The partner mechanism is also updated, because now all ptlrpcd
threads are "bound" threads. The only difference between the various
bind policies, PDB_POLICY_NONE, PDB_POLICY_FULL, PDB_POLICY_PAIR, and
PDB_POLICY_NEIGHBOR, is the number of partner threads. The bind
policy is replaced with a tunable that directly specifies the size of
the groups of ptlrpcd partner threads.

Ensure that the ptlrpc_request_set for a ptlrpcd thread is created on
the same CPT that the thread will work on. When threads are bound to
specific nodes and/or CPUs in a NUMA system, it pays to ensure that
the datastructures used by these threads are also on the same node.

Visible changes:

* ptlrpcd thread names include the CPT number, for example
  "ptlrpcd_02_07". In this case the "07" is relative to the CPT, and
  not a CPU number.

Tunables added:

* ptlrpcd_cpts (string): A CPT string describing the CPU partitions
  that ptlrpcd threads should run on. Used to make ptlrpcd threads
  run on a subset of all CPTs.

* ptlrpcd_per_cpt_max (int): The maximum number of ptlrpcd threads
  to run in a CPT.

* ptlrpcd_partner_group_size (int): The desired number of threads
  in each ptlrpcd partner thread group. Default is 2, corresponding
  to the old PDB_POLICY_PAIR. A negative value makes all ptlrpcd
  threads in a CPT partners of each other.

Tunables obsoleted:

* max_ptlrpcds: The new ptlrcpd_per_cpt_max can be used to obtain the
  same effect.

* ptlrpcd_bind_policy: The new ptlrpcd_partner_group_size can be used
  to obtain the same effect.

Internal interface changes:

* pdb_policy_t and related code have been removed. Groups of partner
  ptlrpcd threads are still created, and all threads in a partner
  group are bound on the same CPT. The ptlrpcd threads bound to a
  CPT are typically divided into several partner groups. The partner
  groups on a CPT all have an equal number of ptlrpcd threads.

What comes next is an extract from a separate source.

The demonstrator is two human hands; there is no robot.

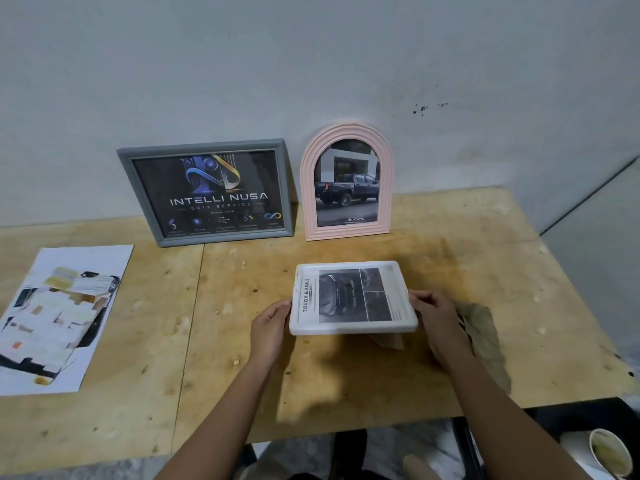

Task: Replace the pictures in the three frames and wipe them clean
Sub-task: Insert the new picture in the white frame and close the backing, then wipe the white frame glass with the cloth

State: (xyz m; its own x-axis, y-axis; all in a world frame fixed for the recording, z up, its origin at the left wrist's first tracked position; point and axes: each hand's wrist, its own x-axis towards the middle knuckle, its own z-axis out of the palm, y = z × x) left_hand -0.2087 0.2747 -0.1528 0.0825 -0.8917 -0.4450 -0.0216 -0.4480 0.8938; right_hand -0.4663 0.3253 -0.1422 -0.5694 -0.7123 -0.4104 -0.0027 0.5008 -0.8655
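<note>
A white frame (353, 326) with a dark car picture and the words "TOUGH & AGILE" is held face up above the wooden table (346, 386). My left hand (272, 323) grips its left edge and my right hand (434, 313) grips its right edge. A brown stand leg pokes out under the frame. At the back, a grey frame (207, 147) with an "INTELLI NUSA" poster leans on the wall. Beside it a pink arched frame (346, 131) with a truck picture also leans on the wall.
A loose printed sheet (59, 317) lies flat at the table's left. A grey-brown cloth (485, 341) lies on the table behind my right hand. A paper cup (609, 452) sits below the table's right edge.
</note>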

* pdl_policy_t and related code have been removed. Since ptlrpcd
  threads are not bound to a specific CPU, all the code that avoids
  scheduling on the current CPU (or attempts to do so) has been
  removed as non-functional. A simplified form of PDL_POLICY_LOCAL
  is kept as the only load policy.

* LIOD_BIND and related code have been removed. All ptlrpcd threads
  are now bound to a CPT, and no additional binding policy is
  implemented.

* ptlrpc_prep_set(): Changed to allocate a ptlrpc_request_set
  on the current CPT.

* ptlrpcd(): If an error is encountered before entering the main loop
  store the error in pc_error before exiting.

* ptlrpcd_start(): Check pc_error to verify that the ptlrpcd thread
  has successfully entered its main loop.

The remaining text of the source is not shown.